To avoid “population contraction” of T_M and T_EX cells over time, it requires that the death of T_M and T_EX cells must be matched with an almost equal rate of T_M and T_EX cell proliferation and self-renewal. Since both IL-7 and IL-15 are involved in the regulation of CD8 T_M homeostasis, it is important to elucidate their precise roles in the self-renewal and survival of these cells. Previous experiments have shown that IL-7Rα^-/- CD8 T cells fail to generate normal T_M cells during viral infection (Schluns et al., 2000). However, overexpression of IL-7Rα chain or IL-7 treatment only leads to transient, rather than persistent, expansion of T_M cells (Nanjappa et al., 2008). In contrast, lack of IL-15 does not impact the initial generation but instead impairs the later maintenance of T_M cells (Becker et al., 2002). The latter observation is consistent with the finding by Ma et al. that IL-15 supports the long-term survival of T_CM and T_PEX cells. Thus, it is plausible to propose that IL-7 and IL-15 control different stages and aspects of T_M cell homeostasis, with IL-7 regulating early commitment and expansion and IL-15 controlling later survival of T_CM and T_PEX cells.

At present, it remains unclear whether UBE2F also regulates the homeostasis of T_VM and T_RM cells.

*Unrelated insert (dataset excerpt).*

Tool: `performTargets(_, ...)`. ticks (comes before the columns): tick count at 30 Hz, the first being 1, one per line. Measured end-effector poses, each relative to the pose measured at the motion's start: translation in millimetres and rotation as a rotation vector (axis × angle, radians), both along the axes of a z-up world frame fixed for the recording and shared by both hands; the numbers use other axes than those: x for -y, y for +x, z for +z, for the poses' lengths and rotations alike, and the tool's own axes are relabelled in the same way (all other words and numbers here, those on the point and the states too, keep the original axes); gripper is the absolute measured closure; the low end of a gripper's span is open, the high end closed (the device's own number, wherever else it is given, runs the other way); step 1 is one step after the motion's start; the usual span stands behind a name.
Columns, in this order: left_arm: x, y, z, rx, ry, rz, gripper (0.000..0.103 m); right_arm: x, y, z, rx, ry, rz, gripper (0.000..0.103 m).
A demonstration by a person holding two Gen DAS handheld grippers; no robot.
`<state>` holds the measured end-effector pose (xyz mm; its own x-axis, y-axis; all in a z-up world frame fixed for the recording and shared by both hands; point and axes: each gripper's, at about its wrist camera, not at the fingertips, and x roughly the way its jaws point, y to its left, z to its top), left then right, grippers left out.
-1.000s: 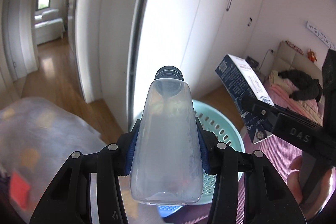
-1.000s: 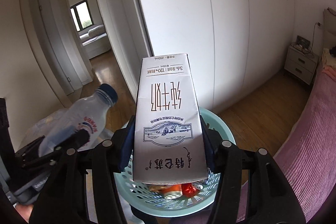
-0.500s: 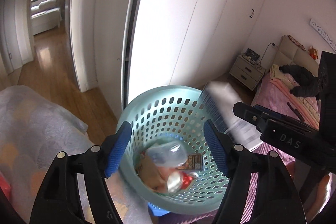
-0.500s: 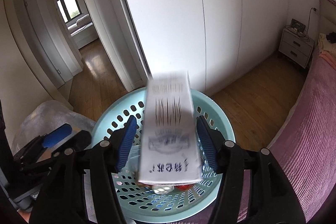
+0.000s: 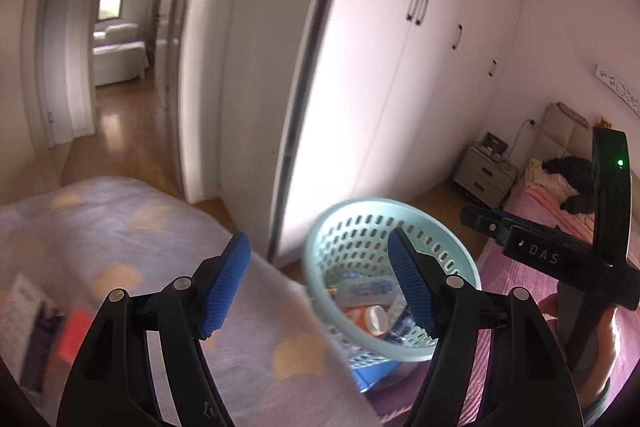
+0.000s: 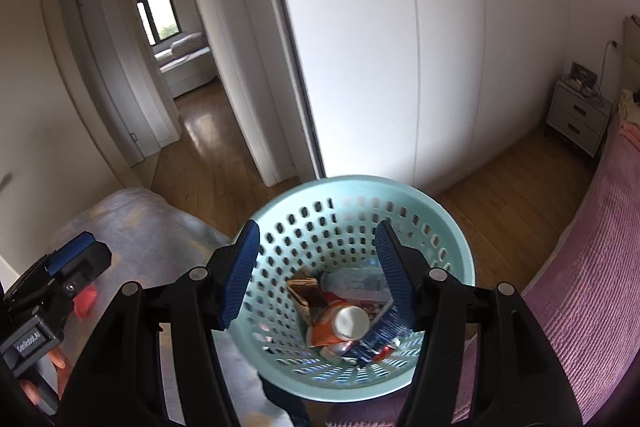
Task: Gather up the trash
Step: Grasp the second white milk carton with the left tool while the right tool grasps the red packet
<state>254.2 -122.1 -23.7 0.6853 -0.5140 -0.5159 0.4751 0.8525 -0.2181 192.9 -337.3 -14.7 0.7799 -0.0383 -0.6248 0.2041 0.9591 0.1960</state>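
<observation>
Right wrist view: the right gripper (image 6: 316, 267) is hanging directly over a pale teal perforated basket (image 6: 452, 227), its two blue-padded fingers (image 6: 240, 275) spread wide apart with nothing between them. Inside the basket, trash is lying in a heap: a blue and white milk carton (image 6: 380, 335) leaning on its side, a bottle with a white cap (image 6: 352, 321) pointing upward, an orange wrapper (image 6: 324, 333) and a brown packet (image 6: 306, 293). The basket is sitting between a bed with a pink ribbed cover (image 6: 580, 287) on the right and a lavender blanket with pale yellow spots (image 6: 160, 227) on the left. At the lower left edge, the left gripper (image 6: 64, 267) is showing from the side above the blanket, with a small red item (image 6: 86, 297) just beside it.

In the left wrist view, the left gripper (image 5: 320, 283) is also standing open and empty, its blue pads (image 5: 226, 287) well apart, hovering over the edge of the blanket (image 5: 120, 227) with the basket (image 5: 320, 227) seen between the fingers and to the right. The picture is somewhat blurred. On the blanket at lower left, a red item (image 5: 74, 335) and a white and dark packet (image 5: 30, 327) are lying near each other. The right gripper (image 5: 536, 247) is reaching in from the right.

White wardrobe doors (image 6: 380, 67), a wooden floor (image 6: 512, 171) and a bedside cabinet (image 6: 576, 119) are filling the background.
</observation>
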Motion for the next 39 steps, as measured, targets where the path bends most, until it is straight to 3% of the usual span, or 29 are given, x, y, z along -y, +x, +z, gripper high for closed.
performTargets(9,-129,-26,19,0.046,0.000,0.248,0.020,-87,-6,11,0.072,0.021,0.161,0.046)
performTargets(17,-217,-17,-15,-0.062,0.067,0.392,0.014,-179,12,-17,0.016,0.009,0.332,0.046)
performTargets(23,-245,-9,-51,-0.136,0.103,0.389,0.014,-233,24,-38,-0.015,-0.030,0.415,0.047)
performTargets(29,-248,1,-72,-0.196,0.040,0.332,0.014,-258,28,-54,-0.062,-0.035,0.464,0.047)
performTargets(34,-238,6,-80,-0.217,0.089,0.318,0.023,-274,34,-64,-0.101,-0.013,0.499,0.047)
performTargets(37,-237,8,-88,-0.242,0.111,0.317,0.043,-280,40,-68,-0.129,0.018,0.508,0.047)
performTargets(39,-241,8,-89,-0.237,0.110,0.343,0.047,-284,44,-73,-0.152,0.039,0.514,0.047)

CD8 T_VM cells are the largest subset of memory-phenotype CD8 T cells, composing >90% of total CD44⁺CD62L⁺ CD8 T_CM cells in peripheral lymphoid organs and blood at steady state (Pokhrel et al., 2025). These cells develop through mechanisms of homeostatic expansion rather than activation by specific antigens and function as innate-like cells to control pathogen infections by secreting inflammatory cytokines and NKG2D-dependent bystander cytotoxicity (White et al., 2016). Development of T_VM cells has been shown to depend on IL-15 signaling (White et al., 2016). However, it is surprising to note that the UBE2F mutation does not seem to affect the development of peripheral CD44⁺CD62L⁺ CD8 T_VM cells, suggesting that UBE2F is dispensable for the maintenance of T_VM cell homeostasis. If confirmed, it will be interesting to determine whether T_VM cells use other E2-conjugating enzymes to regulate their homeostasis. Further work is also needed to elucidate whether UBE2F controls the homeostasis of T_RM cells. Finally, given the critical role of UBE2F in the homeostasis of CD8 T_CM and T_PEX cells, it is important to validate that this regulation also controls the homeostasis of human CD8 T_CM and T_PEX cells.